Section 892 regulations and other foreign investment tax policy issues will be discussed next week during RER’s Tax Policy Advisory Committee meeting on June 10.

Housing Bill Returns to Senate as HUD Moves to Streamline Reviews

The House and Senate return from recess next week as lawmakers continue negotiations on the bipartisan 21st Century ROAD to Housing Act, following the House’s 396-13 vote last week to pass the amended housing package. (Politico, May 24 | May 25)

What’s Next

  • The House-passed bill now returns to the Senate, where lawmakers must decide whether to accept the amended package or pursue additional changes as both chambers resume work next week. The Senate returns Monday, June 1, with no floor action on the housing bill scheduled yet. (Roundtable Weekly, May 22)
  • The White House said it “strongly supports” the House-amended bill and urged the Senate to pass it, asking both chambers to “resolve any remaining differences expeditiously.” (White House SAP, May 20 | CNBC)
  • Senate Banking Committee Chairman Tim Scott (R-SC) and Ranking Member Elizabeth Warren (D-MA) said there is “still work to be done” on a final bill. (Politico, May 21)
  • Neither Senate Majority Leader John Thune (R-SD) nor Senate Minority Leader Chuck Schumer (D-NY) has publicly said whether they support the House-amended package. (Politico, May 21)

Key Reforms

  • The House-passed bill preserves core Senate provisions designed to expand housing supply, modernize federal housing programs, streamline environmental reviews, reduce barriers to new construction, improve affordability, support manufactured housing, and encourage local zoning and land-use reforms. (View Bill Text |  One-Pager | Section-by-Section | Bipartisan Policy Center, May 20) 
  • The most significant change is the removal of the Senate’s unconstitutional seven-year forced-sale mandate for build-to-rent (BTR) housing. Limits on large institutional investors remain, with exceptions for newly built and renovated housing. (Axios, May 21)

Roundtable Advocacy

  • Over the last several months, RER led efforts to raise constitutional concerns about the Senate’s forced-sale mandate, including through a white paper by former U.S. Solicitor General Paul Clement, which framed the provision as an unprecedented federal market intervention and detailed a “triple threat” to the U.S. Constitution. (RER’s One Pager, May 18 | RER Letter, May 12 | Roundtable Weekly, April 17)

HUD Regulatory Action

  • The Department of Housing and Urban Development (HUD) published an interim final rule this month to shorten environmental reviews for large, federally supported multifamily developments.

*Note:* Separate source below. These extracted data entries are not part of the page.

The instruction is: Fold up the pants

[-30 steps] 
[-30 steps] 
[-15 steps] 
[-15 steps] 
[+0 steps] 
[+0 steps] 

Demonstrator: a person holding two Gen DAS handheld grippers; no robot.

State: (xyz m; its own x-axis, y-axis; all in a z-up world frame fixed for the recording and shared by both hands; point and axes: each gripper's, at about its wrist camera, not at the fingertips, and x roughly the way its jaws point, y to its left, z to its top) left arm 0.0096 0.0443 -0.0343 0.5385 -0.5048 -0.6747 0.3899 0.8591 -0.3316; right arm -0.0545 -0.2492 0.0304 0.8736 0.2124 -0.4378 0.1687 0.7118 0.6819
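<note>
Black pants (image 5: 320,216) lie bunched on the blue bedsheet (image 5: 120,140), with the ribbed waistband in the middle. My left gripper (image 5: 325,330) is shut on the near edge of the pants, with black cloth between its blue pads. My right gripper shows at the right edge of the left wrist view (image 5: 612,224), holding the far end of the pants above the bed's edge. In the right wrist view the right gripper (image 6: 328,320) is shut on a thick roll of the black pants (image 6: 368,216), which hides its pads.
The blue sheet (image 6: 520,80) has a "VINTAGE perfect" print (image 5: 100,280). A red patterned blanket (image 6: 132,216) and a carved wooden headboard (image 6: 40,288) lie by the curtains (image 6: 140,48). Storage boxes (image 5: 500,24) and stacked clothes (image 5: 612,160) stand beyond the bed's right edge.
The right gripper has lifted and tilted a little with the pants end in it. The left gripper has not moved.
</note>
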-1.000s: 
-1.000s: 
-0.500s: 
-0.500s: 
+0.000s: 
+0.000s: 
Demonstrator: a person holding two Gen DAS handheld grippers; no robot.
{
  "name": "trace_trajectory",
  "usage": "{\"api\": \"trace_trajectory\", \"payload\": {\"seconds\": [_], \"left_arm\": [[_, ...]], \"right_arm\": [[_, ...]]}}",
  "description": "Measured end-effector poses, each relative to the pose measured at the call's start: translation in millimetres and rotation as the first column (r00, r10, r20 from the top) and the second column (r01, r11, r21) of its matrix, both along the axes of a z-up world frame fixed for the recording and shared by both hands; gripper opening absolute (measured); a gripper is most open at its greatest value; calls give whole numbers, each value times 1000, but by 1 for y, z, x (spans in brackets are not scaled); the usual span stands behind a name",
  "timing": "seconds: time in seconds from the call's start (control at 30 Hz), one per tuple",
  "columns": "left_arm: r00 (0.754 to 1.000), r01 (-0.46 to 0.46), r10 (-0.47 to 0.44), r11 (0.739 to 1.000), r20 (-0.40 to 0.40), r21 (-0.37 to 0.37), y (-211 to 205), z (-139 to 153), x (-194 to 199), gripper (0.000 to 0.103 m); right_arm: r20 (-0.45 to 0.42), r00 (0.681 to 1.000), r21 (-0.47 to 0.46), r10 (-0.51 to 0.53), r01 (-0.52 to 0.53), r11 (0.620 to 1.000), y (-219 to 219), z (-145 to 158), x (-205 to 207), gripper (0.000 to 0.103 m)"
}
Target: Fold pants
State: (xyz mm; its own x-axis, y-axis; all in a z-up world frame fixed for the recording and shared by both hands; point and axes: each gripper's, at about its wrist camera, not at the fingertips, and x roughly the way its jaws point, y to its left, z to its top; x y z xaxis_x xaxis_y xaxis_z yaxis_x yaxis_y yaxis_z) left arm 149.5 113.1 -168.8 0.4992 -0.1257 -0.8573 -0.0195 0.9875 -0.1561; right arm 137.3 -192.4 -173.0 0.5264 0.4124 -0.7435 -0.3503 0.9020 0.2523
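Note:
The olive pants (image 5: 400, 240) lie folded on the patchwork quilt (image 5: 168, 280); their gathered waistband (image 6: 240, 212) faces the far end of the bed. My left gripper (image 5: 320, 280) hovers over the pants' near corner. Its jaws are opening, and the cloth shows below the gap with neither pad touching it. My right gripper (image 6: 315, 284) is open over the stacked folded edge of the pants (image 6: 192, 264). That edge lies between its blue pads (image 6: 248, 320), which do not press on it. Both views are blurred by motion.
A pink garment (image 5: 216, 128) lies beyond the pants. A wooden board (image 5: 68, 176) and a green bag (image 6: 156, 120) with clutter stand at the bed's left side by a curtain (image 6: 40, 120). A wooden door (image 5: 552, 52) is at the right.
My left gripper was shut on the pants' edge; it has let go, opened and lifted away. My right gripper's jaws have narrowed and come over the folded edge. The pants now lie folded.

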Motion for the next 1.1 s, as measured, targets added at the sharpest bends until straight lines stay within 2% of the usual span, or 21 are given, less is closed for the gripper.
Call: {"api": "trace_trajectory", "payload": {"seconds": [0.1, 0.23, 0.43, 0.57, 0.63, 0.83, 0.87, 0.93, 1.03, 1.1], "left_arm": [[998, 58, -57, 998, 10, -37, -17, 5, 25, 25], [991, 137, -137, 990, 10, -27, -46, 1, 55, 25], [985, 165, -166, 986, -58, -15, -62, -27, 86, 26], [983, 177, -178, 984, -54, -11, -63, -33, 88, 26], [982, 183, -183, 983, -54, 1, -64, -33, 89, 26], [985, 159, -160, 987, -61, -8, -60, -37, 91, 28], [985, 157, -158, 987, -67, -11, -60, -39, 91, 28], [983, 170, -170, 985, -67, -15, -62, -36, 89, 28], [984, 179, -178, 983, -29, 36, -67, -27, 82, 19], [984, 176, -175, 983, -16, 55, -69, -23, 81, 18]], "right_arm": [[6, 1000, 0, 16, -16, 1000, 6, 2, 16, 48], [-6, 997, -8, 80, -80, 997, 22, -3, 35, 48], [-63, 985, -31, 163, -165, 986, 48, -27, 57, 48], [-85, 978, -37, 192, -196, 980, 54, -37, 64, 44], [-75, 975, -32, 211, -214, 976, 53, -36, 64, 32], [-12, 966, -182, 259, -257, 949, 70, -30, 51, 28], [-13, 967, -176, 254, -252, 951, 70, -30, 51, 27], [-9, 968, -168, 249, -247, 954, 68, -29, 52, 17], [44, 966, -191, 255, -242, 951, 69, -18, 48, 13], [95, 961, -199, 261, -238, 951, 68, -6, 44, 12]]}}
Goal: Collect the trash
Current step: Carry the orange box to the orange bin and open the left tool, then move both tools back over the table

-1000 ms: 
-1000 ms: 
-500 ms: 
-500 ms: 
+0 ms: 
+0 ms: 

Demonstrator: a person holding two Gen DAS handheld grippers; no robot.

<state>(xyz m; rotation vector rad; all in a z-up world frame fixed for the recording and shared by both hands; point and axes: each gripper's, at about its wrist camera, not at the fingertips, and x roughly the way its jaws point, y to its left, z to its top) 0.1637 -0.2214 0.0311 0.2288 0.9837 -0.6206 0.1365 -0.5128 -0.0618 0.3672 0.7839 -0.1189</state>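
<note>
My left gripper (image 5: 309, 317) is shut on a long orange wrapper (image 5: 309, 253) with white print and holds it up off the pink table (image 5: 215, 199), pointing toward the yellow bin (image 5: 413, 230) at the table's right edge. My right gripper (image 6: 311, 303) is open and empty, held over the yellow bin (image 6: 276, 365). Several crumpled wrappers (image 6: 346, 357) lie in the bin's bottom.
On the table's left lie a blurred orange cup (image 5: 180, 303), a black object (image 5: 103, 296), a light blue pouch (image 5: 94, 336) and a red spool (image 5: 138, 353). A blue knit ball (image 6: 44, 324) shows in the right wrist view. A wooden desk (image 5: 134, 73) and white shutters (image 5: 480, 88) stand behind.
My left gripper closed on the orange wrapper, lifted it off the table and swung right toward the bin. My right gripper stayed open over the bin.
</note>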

The rule removes an additional approval step for projects with more than 200 units or a mortgage of more than $5 million. (Bisnow, May 27)
  • The change goes into effect June 22, and HUD is accepting public comments through July 21.
  • The rule is part of a broader federal effort to cut red tape, speed up housing construction, and help address rising costs. (PoliticoPro, May 22)

RER will continue working with policymakers to ensure the final housing package remains focused on increasing housing supply, improving affordability, protecting private property rights, and supporting the capital needed to build more homes nationwide.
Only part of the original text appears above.